Pollan’s content is solid, if occasionally undersourced, but his prose is not for everyone. Witness this description of a drive into rural North Carolina:
The coastal plain of North Carolina is one of the sacrifice zones that Big Hog has consecrated to industrial pork production, a business that shrinks the number of farms in a region even as it massively expands the population of pigs. Long before I registered the pheromones of barbecue, occasional passages of less winning animal odors assailed my nostrils as I navigated the gray roads leading into Ayden.
Tone and style are highly subjective things, but I find this passage overwrought and bombastic without telling me much of value. Factory farms stink. Film at 11. Spare me the “pheromones” stuff unless you really want to do dirty things to hogs, and in that case, please leave me (and the hogs) alone.

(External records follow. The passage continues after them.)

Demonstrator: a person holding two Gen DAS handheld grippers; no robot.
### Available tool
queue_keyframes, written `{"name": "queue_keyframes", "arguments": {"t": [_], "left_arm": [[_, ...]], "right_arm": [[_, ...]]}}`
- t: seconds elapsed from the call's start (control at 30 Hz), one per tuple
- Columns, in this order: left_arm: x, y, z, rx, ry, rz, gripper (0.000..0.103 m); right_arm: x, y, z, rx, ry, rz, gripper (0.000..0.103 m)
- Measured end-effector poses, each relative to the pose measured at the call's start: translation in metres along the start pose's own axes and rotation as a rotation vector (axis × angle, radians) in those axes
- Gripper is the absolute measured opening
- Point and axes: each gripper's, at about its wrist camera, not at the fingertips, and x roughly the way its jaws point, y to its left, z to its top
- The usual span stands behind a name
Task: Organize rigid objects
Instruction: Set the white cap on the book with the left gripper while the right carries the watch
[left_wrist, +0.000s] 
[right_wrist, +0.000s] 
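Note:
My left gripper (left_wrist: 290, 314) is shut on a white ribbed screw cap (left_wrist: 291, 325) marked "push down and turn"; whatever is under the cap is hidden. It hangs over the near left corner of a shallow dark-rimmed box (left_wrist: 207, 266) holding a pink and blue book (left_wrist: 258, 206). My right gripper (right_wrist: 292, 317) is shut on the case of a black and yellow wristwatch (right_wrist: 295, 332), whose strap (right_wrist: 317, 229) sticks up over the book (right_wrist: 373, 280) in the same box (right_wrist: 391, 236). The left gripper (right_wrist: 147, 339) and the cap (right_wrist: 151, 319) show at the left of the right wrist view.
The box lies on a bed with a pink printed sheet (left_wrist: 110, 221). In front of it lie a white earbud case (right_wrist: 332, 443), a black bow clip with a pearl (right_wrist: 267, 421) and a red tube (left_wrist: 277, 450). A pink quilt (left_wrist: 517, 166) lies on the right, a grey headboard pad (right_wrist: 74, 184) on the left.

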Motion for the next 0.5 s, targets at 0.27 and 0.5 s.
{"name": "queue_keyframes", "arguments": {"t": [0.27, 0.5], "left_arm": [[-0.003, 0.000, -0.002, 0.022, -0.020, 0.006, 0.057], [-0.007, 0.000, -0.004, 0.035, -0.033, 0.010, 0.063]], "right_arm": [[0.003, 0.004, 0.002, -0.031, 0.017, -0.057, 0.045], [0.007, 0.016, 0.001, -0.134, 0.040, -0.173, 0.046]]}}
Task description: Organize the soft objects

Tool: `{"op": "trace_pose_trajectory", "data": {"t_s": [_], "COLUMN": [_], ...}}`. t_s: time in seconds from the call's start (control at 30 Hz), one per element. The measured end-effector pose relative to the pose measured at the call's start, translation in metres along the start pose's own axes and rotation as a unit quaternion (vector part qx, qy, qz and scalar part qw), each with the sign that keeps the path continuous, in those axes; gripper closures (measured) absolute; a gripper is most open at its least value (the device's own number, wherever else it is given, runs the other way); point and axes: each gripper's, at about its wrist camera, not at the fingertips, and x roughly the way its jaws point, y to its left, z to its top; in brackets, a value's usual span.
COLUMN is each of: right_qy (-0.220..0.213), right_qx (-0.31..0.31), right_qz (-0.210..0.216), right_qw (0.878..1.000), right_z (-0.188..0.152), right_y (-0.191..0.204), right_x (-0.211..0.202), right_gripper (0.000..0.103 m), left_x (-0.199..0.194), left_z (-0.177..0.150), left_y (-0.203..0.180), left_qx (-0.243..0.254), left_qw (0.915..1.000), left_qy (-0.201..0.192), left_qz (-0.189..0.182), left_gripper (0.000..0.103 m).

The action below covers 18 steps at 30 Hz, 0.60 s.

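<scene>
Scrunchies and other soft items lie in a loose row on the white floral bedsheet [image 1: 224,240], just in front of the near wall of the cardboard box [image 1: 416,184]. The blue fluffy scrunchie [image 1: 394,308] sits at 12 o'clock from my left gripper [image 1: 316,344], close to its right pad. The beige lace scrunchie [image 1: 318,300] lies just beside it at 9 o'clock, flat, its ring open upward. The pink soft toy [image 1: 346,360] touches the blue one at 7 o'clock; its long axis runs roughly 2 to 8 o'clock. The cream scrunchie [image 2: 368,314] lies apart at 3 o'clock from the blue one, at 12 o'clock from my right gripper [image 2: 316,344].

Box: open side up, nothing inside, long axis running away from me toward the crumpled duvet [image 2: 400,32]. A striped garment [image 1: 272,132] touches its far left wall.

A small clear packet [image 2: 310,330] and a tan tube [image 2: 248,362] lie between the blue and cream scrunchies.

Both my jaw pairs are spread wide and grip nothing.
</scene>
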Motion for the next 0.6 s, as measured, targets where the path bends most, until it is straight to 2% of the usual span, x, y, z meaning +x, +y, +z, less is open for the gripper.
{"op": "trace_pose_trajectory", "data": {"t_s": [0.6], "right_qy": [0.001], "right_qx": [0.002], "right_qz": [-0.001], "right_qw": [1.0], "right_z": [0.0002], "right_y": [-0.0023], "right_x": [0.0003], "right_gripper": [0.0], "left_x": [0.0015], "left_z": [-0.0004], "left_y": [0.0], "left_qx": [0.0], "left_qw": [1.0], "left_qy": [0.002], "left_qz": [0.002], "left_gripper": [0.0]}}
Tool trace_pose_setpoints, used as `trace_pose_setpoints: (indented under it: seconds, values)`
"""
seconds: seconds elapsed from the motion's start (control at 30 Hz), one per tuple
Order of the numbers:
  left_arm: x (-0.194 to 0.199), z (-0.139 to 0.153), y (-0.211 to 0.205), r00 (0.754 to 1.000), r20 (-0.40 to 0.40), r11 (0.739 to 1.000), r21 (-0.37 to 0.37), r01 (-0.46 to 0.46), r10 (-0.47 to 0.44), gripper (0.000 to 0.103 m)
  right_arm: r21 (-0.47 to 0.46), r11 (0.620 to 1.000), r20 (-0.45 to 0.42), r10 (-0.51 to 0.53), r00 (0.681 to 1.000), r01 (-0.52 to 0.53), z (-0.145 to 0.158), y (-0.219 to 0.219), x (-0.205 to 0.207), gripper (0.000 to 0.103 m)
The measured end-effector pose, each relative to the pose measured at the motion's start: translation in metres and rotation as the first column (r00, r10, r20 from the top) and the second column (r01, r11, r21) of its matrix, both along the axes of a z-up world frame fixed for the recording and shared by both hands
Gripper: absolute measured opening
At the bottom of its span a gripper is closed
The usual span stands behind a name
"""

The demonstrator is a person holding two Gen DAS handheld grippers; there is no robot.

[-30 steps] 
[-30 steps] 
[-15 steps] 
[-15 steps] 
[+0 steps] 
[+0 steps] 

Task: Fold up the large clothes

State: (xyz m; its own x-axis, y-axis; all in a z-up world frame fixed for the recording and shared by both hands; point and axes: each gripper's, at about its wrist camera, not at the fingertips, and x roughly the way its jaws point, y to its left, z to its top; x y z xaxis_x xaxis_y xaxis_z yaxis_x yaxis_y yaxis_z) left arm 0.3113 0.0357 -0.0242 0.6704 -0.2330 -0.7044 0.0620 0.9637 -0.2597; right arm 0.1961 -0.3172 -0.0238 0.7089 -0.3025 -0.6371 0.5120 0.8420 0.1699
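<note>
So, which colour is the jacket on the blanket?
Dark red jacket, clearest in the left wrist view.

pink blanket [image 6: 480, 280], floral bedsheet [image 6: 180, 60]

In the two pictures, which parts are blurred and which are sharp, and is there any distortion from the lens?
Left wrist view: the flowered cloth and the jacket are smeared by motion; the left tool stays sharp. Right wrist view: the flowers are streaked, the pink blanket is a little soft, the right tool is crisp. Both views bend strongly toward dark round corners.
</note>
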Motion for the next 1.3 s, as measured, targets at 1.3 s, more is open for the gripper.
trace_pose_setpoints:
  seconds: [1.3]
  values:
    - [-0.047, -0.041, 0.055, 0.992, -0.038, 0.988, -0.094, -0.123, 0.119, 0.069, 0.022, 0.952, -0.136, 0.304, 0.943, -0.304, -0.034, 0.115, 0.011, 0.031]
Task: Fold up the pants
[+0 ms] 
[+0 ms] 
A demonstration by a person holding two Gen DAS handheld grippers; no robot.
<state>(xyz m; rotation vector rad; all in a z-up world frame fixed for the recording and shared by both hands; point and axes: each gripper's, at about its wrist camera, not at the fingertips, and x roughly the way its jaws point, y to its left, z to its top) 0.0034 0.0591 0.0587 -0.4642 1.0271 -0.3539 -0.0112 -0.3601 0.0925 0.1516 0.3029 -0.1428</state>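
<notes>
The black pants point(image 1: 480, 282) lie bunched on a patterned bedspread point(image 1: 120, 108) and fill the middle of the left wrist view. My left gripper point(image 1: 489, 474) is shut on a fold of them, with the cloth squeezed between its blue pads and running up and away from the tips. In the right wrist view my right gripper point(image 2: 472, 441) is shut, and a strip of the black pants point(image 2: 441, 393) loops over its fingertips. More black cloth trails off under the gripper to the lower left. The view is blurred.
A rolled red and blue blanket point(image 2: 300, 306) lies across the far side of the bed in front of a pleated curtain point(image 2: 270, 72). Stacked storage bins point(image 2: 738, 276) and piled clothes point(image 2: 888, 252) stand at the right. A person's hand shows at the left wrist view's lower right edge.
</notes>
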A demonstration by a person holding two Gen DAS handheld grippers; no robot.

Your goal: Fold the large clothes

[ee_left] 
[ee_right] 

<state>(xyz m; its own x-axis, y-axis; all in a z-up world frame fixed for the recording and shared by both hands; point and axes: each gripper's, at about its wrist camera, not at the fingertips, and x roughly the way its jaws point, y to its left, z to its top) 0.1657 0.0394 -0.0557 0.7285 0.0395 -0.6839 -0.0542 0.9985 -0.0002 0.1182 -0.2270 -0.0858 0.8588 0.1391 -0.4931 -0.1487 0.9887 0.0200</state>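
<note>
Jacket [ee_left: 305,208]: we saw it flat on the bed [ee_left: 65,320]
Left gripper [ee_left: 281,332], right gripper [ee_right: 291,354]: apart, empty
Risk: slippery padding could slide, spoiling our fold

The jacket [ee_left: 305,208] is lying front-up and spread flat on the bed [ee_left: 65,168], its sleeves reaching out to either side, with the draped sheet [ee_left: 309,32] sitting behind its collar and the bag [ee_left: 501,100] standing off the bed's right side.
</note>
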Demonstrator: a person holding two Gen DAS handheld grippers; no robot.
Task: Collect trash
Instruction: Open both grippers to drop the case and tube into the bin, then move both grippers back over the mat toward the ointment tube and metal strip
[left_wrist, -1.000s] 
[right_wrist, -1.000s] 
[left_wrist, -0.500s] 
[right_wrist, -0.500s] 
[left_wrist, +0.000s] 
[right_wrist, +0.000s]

The whole book includes language like this – Pollan can’t help but reach for the $2 word when a ten-cent one will do, and in the barbecue section in particular it often seems like he’s patronizing his subjects. References to Greek mythology abound as well. An exhortation to the American public to cook more can’t come across as a castigation, and it can’t be in language that readers won’t follow. There’s plenty of good information in here, with material to help change the way you approach food and cooking, if you don’t mind wading through Pollan’s prolix prose to get to it.